Which lines of the data below include the string "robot"? Return each of them.

(Records to use)

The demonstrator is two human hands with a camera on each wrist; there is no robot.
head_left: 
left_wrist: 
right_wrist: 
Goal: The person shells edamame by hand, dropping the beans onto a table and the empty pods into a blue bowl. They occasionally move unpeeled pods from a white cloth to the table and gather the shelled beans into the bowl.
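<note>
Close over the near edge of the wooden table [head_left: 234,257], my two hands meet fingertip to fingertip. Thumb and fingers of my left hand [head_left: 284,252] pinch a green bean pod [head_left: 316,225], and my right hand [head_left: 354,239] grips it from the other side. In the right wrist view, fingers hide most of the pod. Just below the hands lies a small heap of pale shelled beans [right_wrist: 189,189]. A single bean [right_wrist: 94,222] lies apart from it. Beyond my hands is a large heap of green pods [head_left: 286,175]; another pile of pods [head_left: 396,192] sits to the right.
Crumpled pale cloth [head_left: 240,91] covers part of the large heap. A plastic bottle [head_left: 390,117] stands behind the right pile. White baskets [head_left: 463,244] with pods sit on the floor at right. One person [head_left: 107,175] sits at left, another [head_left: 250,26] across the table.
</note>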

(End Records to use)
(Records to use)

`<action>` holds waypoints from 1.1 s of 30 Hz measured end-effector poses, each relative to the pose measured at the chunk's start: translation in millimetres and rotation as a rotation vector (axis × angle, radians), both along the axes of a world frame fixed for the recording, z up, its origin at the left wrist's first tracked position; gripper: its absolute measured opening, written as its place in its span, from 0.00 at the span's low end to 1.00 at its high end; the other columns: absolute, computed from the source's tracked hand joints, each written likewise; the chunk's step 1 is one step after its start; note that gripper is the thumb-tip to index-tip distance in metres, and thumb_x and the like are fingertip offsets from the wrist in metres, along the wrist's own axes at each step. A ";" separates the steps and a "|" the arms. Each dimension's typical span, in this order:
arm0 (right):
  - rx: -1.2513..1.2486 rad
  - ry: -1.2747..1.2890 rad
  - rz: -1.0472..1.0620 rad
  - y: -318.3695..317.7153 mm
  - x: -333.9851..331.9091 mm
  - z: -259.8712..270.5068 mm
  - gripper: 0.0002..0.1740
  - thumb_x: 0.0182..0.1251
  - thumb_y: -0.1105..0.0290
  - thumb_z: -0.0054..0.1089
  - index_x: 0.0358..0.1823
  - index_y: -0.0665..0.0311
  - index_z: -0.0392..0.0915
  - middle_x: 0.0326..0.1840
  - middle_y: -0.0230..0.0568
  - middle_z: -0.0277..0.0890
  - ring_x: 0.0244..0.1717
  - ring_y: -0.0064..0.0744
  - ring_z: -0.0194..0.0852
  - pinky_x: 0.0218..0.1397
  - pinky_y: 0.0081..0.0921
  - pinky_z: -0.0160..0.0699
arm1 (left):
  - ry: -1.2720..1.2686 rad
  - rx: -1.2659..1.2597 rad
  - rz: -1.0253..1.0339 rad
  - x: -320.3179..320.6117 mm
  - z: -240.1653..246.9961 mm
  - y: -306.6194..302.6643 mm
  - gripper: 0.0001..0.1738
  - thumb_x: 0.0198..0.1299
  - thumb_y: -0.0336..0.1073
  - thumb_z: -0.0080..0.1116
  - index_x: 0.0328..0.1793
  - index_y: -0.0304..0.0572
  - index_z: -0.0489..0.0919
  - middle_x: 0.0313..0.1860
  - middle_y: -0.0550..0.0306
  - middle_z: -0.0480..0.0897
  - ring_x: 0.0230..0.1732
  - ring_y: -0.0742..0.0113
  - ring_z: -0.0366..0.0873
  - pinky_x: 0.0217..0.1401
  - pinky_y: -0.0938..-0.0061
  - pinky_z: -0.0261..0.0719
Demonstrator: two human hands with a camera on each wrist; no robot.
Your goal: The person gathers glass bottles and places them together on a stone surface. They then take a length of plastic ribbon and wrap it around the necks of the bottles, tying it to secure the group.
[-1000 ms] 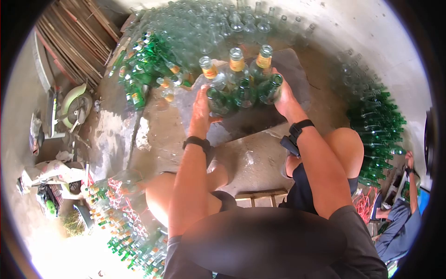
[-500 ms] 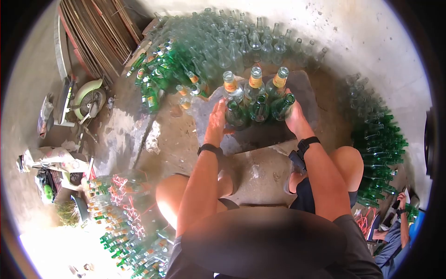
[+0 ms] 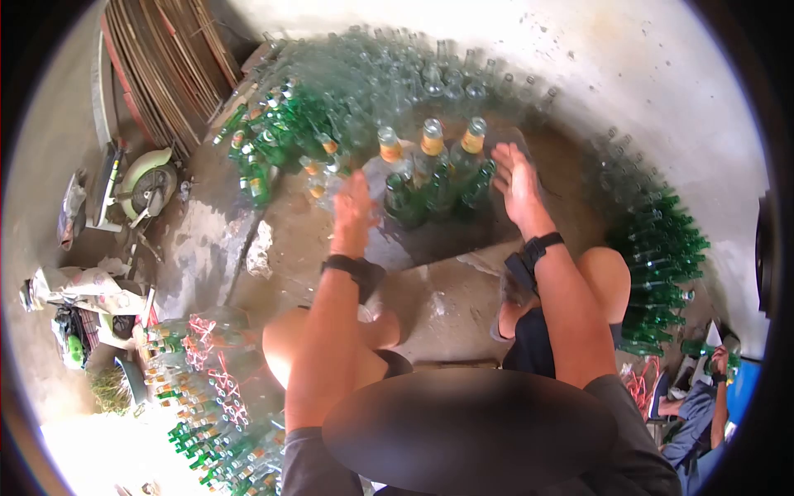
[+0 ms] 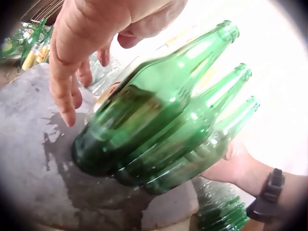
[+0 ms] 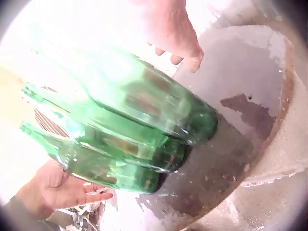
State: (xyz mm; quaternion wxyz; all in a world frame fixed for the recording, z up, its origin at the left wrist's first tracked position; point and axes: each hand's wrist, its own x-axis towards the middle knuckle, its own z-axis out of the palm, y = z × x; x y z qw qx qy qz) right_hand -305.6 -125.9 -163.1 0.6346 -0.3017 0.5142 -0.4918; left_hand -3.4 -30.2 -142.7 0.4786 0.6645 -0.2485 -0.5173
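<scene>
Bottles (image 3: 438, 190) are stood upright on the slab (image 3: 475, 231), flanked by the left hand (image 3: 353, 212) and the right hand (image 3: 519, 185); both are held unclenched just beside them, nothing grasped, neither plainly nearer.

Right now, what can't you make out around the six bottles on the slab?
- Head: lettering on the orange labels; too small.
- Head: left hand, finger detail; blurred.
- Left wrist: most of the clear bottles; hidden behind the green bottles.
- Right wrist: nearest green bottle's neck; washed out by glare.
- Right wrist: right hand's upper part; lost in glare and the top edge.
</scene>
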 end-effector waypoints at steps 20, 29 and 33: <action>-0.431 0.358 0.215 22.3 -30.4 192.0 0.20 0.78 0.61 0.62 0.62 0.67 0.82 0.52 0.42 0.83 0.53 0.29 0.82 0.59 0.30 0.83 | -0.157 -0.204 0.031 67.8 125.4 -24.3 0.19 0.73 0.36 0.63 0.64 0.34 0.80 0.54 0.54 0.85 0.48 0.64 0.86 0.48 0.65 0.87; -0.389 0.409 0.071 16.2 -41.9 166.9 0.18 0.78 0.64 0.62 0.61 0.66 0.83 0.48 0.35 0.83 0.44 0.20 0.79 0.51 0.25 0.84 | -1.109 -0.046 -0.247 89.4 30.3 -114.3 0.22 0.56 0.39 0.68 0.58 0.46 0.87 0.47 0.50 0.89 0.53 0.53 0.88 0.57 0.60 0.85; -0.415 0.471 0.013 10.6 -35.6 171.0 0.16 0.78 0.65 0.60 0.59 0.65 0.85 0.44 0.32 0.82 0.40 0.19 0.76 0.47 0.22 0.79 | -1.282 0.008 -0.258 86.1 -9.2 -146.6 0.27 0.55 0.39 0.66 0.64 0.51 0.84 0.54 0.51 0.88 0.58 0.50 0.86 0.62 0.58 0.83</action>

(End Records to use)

=== Answer area ===
The demonstrator is two human hands with a camera on each wrist; there is no robot.
Demonstrator: two human hands with a camera on each wrist; no robot.

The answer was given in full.